* _Problem details_: Would you copy the material below word for word, beginning with its first line and ending with the line that contains "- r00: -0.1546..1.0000"?

* _Data section_:
-*-

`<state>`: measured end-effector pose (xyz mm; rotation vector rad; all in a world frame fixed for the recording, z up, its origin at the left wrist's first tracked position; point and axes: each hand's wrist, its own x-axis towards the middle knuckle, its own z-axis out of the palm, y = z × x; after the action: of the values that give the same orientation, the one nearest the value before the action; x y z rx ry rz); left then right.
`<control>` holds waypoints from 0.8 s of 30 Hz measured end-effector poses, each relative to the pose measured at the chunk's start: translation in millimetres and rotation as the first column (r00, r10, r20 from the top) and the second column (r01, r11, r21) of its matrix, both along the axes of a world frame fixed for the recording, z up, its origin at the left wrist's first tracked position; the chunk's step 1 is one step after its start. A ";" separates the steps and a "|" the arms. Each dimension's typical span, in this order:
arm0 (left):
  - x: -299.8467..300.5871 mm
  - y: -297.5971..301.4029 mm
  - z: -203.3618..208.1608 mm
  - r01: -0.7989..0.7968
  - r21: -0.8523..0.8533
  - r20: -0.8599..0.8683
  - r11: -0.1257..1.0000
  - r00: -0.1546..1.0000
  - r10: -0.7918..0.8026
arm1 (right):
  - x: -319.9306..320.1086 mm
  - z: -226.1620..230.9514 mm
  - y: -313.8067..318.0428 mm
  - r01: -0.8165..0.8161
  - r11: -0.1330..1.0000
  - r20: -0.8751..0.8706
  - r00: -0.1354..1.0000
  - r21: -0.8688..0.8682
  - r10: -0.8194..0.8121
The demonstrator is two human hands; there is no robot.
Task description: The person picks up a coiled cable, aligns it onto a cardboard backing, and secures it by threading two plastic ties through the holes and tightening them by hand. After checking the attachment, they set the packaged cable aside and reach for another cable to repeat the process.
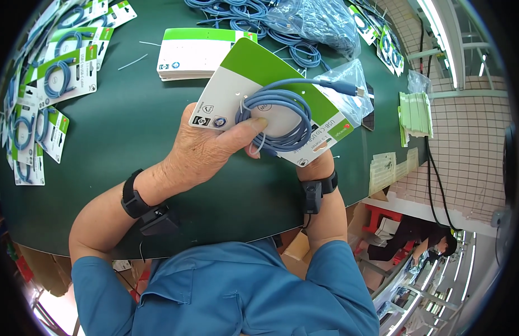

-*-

* _Result_:
`<state>`: measured end-effector pose (xyz mm; rotation vector rad; all in a world frame fixed for the recording, z up, its origin at the left wrist's first tracked position; point and axes: each hand's wrist, its own x-axis towards the middle knuckle, its own z-axis out of the palm, y = z × x; after the action: of the values that give the same orientation, the one nearest the value before the action; x y z rx ry rz); left then right.
`<control>` holds waypoints from 0.8 s of 30 Hz measured end-effector poses, each relative to the pose measured at the chunk's start: translation in millimetres and rotation as the first column (r00, r10, r20 from the top) and the second column (r01, r11, r21) of its matrix, both along the axes of a world frame fixed for the recording, z up, its origin at the left wrist's first tracked position; the chunk's step 1 is one step after its start. A ";" separates the steps and a "|" the arms. Each dimension's typical span, in this order:
arm0 (left):
  - x: -299.8467..300.5871 mm
  - y: -297.5971..301.4029 mm
  - z: -203.3618..208.1608 mm
  - r01: -0.7989..0.7968
  - r21: -0.8523..0.8533
  - r20: -0.8599..0.8683
  - r11: -0.1257..1.0000
  - r00: -0.1546..1.0000

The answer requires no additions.